FRI AM News: WEC Energy Group report highlights future spending plans; WisBusiness: The Podcast with Eric Borgerding, president and CEO of the Wisconsin Hospital Association

— WEC Energy Group, which has millions of customers in Wisconsin, plans to spend more than $14 billion in the next four years on improving delivery of natural gas and electricity, as well as other areas. 

That’s from the company’s 2018 Corporate Responsibility Report, which profiles projects being pursued in its service area, covering parts of Wisconsin, Minnesota, Michigan and Illinois. It includes an update for an ongoing modernization effort at Wisconsin Public Service, which first began in 2014. This project aims to improve reliability mainly in heavily forested rural areas. 

The first phase of the project was completed last year, after WPS installed more than 1,000 miles of underground circuits to replace overhead lines. The company also added automation equipment on 400 miles of lines. That first phase included $220 million in investment, the report shows. 

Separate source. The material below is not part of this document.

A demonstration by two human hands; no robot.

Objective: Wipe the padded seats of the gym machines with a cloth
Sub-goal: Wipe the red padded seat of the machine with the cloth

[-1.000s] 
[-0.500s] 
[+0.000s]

The second of the project, which started last year, will add 1,000 more miles of underground circuits at a cost of $210 million. WPS aims to finish that phase by the end of 2021. 

Between 2019 and 2023, the company plans to funnel $14.1 billion into a number of areas, with more than half of that going toward natural gas and electric distribution infrastructure. The company plans to spend $5.1 billion on natural gas distribution, and $2.5 billion on electric distribution. WEC plans to spend a further $2.5 billion on generation capacity, $1.5 billion on other infrastructure projects, and $1.1 billion on technology. 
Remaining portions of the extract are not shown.